Driving to Work Hungover
Driving to work sucks as it is. Driving to work hungover? Well, that's like driving to work with a midget in the seat next to you punching you in the dick every 54 seconds. Don't have a dick? Not a problem. The midget brought a cadaver and his sewing kit. It's about as good as if Hitler and Fidel Castro adopted and raise the world's most evil baby. Frankly, it sucks.
Driving to work hungover usually employs the timeless art of making sure you don't throw up. Namely, breathing really deeply and saying to yourself 'DONT THROW UP, DONT THROW UP'. Sometimes you're an asshole and don't listen to yourself and end up on the side of I-95 with a fresh pile of last night's dinner next to your car, but that's really another story.
Driving hungover also makes you drive like even more of an asshole than you usually do. Except, instead of yelling at people for cutting you off, all you can usually manage is a weak 'hrrrrrrrrnnng' before you throw up again. And then, once you FINALLY get to work, you think it's all over. Except, oh wait NOW YOU HAVE TO WORK TOO, ASSHOLE.
TL;DR driving to work sucks.
I'm going to give driving to work hungover an overall rating of: 3 dead puppies out of all of my shattered hopes and dreams.

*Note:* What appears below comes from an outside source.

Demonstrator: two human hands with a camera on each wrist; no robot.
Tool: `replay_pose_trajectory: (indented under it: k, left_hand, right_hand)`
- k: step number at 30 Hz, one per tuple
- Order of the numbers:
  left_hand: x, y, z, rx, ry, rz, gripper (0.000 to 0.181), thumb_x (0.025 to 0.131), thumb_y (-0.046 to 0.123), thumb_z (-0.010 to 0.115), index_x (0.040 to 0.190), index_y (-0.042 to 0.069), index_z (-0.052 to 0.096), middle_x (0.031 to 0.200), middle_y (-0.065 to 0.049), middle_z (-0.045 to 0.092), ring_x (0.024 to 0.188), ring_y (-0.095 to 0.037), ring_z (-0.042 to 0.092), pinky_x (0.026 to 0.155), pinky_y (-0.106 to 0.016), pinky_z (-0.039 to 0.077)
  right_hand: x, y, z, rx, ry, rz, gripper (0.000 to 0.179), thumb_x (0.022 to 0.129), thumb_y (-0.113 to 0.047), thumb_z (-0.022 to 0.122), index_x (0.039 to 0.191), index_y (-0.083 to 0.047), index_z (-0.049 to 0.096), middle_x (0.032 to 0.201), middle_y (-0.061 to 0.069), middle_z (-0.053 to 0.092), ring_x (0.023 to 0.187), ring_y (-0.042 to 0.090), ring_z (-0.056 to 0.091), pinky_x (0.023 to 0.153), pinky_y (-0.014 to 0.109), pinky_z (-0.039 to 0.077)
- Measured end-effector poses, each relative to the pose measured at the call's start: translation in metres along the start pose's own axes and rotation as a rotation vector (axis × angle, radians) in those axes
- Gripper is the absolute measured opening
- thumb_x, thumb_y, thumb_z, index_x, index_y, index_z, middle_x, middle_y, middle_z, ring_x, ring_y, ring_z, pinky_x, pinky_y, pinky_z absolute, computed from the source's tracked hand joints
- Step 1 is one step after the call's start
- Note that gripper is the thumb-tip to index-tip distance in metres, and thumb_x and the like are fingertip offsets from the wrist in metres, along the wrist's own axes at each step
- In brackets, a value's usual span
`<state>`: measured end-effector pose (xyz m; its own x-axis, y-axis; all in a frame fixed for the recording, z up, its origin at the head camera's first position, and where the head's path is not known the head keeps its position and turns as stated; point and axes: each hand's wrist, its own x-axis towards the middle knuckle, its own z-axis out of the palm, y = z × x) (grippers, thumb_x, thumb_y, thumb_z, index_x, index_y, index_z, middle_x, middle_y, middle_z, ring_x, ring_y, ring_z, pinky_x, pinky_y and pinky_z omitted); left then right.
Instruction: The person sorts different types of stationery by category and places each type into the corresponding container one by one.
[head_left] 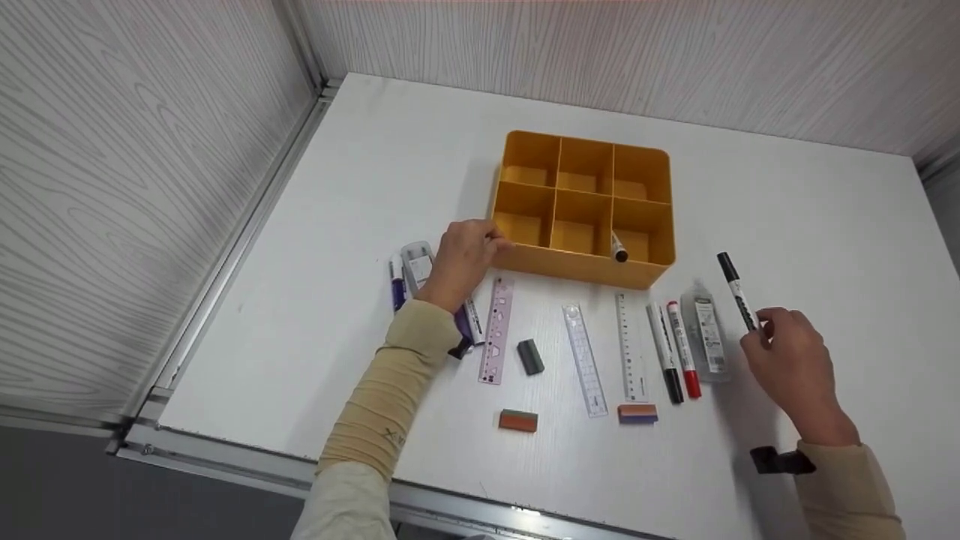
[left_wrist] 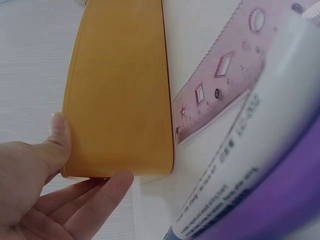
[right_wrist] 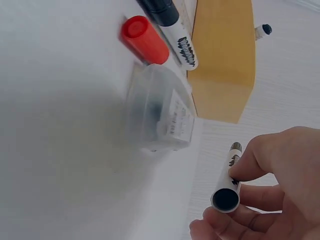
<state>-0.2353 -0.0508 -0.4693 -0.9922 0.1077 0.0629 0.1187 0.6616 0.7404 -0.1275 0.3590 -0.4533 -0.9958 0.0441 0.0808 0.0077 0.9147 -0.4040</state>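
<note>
Your right hand (head_left: pixel 791 361) has its fingers pinched round a black-capped marker (head_left: pixel 736 291) out toward the worktop (head_left: pixel 337 225)'s right edge; your left hand (head_left: pixel 463 259)'s got fingers clamped on the yellow box (head_left: pixel 562 265), which sits nearer the back edge.

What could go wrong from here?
The held marker juts beyond the fingers of the right hand, so its black end might catch the rim of the organizer. A second marker inside pokes above that rim and could be knocked. The left hand holds the organizer's corner; a tug might shift it.
</note>
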Motion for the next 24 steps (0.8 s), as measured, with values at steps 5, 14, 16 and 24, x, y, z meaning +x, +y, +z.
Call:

Addendum: Taking the green line to work hungover is not much better. I mean, you'd think not having to drive would be a big help, but that's because you're stupid and probably still drunk. The green line when sober and feeling great still sucks your soul out and shits down its neck, but when you're already about to die, that process is basically just the KO. On a scale from one to death, I give taking the green line to work while hungover six E line trains in a row, unless you're waiting for an E train, in which case they never, ever come.